The basic problem with this question is that the Papacy really didn't start producing a large number of encyclicals until Leo XII in the middle of the 19th century. Prior to that, the Papal Bull would be used, as would apostolic letters, but Leo XIII really revolutionized the practice. I highly recommend Papalencyclicals.net for more sources.

Another problem is that slavery and the later abuses come predominantly from areas under the British crown. The French had lost most of their oversees holdings by the middle of the 18th century, the Spanish and Portugese had outlawed a majority of slavery by the end of the 17th century. As far as I know, the only major involvement after this was during the opium war in China (which is well past Catholic influence).

A third problem is "official position" and "official efforts" are often far removed from actual realizations. Spain and Portugal outlawed slavery, but it still continued. For that matter, the US outlawed the import of slaves, but it continued until slavery was abolished.


Slavery

The big list for slavery timeline can be found here. Any involvement by the Holy Roman Emperor may be considered "action by the Church" depending on your point of view, but even still, there does not seem to be terribly much unilateral action.

  • Enslavement of natives condemned in the 16th century (note: the two major players in the enslavement of natives were the Portugese and the Spanish, both of whom had gotten rid of those practices within about 150 years (4 generations or so) of the condemnation)
  • Direct condemnation of all slavery is found here, but that is in the 19th century.

The Poor

For the (mid/late) 19th century, Rerum Novarum is arguably the single most important document in Catholic Social Teaching since the Bible itself (actually, when I was in grad school, it was considered the "first, best place" to learn the Church's opinons re: social justice). If you like that, there are at least a dozen encyclicals based off of that, some being as clearly named as "Forty years later" and "One hundred years later", but those are from the beginning of the 20th century onward.

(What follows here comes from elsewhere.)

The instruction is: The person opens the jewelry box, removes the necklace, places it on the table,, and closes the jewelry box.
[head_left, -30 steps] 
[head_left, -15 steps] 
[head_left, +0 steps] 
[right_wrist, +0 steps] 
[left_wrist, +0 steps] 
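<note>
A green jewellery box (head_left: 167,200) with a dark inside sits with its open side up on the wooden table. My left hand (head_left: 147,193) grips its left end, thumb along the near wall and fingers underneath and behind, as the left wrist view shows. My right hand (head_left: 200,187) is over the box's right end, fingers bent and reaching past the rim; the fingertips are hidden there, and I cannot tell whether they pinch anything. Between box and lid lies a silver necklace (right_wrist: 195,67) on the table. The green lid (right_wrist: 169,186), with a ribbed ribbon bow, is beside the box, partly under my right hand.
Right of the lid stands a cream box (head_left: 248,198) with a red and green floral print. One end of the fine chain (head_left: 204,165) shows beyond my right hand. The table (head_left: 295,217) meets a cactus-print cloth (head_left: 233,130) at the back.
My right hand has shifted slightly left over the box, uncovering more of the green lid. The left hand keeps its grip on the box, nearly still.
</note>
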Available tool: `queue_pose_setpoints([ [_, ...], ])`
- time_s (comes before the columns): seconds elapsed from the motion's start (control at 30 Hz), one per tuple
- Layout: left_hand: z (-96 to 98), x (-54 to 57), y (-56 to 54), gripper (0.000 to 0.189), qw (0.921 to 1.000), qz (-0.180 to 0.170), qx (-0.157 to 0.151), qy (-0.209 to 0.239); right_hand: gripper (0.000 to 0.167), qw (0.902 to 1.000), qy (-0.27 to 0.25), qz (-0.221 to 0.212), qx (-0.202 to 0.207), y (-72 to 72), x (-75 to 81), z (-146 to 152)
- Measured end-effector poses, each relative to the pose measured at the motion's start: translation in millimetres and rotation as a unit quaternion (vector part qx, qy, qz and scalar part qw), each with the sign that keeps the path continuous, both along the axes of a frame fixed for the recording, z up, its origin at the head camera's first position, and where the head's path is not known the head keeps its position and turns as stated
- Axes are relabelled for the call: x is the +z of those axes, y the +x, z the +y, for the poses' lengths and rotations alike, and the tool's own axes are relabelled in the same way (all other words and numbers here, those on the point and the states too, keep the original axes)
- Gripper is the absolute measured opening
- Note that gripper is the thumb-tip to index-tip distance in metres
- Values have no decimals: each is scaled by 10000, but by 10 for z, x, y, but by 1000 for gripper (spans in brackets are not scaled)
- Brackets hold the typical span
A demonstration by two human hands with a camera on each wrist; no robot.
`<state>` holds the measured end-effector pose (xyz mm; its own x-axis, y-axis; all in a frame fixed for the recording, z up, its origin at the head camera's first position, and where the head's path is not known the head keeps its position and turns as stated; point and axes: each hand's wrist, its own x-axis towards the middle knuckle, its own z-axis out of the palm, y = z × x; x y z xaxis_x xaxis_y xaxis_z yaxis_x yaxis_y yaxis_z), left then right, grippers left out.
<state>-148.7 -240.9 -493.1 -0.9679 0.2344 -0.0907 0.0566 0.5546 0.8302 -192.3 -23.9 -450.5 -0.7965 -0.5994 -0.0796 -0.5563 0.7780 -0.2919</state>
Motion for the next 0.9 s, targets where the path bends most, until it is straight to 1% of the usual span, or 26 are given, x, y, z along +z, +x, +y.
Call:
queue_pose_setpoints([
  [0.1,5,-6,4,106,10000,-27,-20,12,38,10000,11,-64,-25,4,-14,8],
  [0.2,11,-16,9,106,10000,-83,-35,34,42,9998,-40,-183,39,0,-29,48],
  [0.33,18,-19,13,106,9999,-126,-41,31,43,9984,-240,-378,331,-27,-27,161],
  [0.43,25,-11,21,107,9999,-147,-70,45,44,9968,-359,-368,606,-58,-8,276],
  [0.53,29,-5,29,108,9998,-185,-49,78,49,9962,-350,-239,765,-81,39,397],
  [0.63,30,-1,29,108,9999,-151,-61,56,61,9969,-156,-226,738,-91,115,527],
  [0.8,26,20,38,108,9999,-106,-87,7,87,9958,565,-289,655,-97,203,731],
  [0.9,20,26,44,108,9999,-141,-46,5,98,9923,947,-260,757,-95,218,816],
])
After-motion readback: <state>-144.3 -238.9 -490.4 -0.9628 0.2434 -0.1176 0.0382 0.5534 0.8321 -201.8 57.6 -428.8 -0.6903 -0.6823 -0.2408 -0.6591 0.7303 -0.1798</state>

Immediately, this document on almsgiving from the Council of Trent comes to mind.

The pastor, therefore, should encourage the faithful to be willing and anxious to assist those who have to depend on charity, and should make them realise the great necessity of giving alms and of being really and practically liberal to the poor, by reminding them that on the last day God will condemn and consign to eternal fires those who have omitted and neglected the duty of almsgiving, while on the contrary He will praise and introduce into His heavenly country those who have exercised mercy towards the poor.

Then, there is Clement XIII's "On Unity Among Christians"

Among the fruits of justice, mercy to the poor should certainly be considered the most important.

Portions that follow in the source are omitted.